Professors Haluk Soydan, USC School of Social Work; Robert Boruch, University of Pennsylvania Graduate School of Education; and Youping Li, director of the Chinese Cochrane Center in Chengdu, China, led workshop sessions that described how "clearinghouses" around the world compile, assess and disseminate reliable information in specific fields such as social work and education; how systematic research reviews are produced and how the utilization of reviews can be adopted for use in China.

Soydan, a frequent lecturer on the subject, also talked about the Campbell Collaboration, an organization he co-founded that brings together international scholars who contribute to making reliable research information available and accessible to policymakers, practitioners and the public.

The researchers conduct rigorous systematic reviews of research to make sense of large, fragmented and sometimes conflicting knowledge in an effort to identify what works and what does not.
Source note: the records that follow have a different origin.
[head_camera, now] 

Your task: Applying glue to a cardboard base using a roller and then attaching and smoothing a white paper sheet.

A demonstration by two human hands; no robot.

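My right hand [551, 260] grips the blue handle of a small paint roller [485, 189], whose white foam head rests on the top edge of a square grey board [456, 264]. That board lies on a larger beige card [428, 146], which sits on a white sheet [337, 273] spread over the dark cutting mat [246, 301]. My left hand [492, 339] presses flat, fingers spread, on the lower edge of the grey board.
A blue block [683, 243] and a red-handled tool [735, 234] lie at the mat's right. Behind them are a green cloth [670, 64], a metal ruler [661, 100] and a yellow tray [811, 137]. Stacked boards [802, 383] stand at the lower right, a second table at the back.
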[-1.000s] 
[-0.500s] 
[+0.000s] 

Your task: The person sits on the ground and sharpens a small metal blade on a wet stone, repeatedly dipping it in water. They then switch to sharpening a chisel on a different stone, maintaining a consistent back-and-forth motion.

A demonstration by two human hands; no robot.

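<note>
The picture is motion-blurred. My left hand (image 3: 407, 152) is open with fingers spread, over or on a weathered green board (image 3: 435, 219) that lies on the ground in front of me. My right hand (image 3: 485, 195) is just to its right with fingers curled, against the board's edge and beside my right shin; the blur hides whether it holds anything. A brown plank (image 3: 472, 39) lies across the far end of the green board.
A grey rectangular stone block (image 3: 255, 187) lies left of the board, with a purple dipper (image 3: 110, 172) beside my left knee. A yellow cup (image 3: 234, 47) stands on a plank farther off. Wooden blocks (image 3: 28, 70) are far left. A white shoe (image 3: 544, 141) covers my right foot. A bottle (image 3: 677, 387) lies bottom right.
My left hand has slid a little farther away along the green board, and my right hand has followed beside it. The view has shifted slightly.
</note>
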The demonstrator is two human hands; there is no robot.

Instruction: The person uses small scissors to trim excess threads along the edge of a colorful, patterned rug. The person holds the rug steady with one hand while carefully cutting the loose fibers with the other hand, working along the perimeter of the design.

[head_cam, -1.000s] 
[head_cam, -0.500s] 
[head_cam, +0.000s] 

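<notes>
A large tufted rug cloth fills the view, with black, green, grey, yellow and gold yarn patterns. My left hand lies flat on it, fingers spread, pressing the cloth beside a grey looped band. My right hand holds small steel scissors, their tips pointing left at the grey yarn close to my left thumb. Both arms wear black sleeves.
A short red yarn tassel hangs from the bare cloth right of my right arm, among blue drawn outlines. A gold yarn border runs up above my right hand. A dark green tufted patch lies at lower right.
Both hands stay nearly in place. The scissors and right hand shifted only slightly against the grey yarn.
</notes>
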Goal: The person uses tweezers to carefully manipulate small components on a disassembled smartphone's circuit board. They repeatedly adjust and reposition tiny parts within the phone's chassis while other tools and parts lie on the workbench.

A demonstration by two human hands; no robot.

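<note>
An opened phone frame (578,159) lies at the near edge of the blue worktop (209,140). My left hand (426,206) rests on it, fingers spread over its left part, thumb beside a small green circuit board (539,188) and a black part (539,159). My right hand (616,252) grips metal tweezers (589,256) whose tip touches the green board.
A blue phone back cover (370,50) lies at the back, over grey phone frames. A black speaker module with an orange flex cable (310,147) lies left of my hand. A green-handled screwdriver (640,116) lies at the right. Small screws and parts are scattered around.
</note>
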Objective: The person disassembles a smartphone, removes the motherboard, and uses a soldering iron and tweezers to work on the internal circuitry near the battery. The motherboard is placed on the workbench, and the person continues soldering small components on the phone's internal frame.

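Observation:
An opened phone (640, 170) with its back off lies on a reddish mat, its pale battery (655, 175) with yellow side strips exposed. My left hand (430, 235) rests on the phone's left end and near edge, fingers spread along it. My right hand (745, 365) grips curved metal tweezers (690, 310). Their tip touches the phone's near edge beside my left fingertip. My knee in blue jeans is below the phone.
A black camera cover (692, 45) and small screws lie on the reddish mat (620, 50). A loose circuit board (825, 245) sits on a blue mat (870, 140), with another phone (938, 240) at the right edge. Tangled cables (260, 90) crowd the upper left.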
The organization's eventual goal is to build a comprehensive database that will enable people who are reviewing the effectiveness of interventions to weigh a thorough body of evidence.

Soydan believes that optimistic Chinese social scientists will embrace the idea of translating evidence into their clinical practice and policymaking based on the experiences of the Chinese Cochrane Center, a sister organization dedicated to evidence-based health care.

"I am personally dedicated to this endeavor and eager to see it move forward," Soydan said. "We begin meeting with Peking University this summer about how to develop a feasible infrastructure in China that will support interdisciplinary projects from all areas of the university and across multiple professions."

Financial support for the Beijing conference and workshop was provided by the USC School of Social Work, USC U.S.-China Institute and Peking University's Institute of Population Research.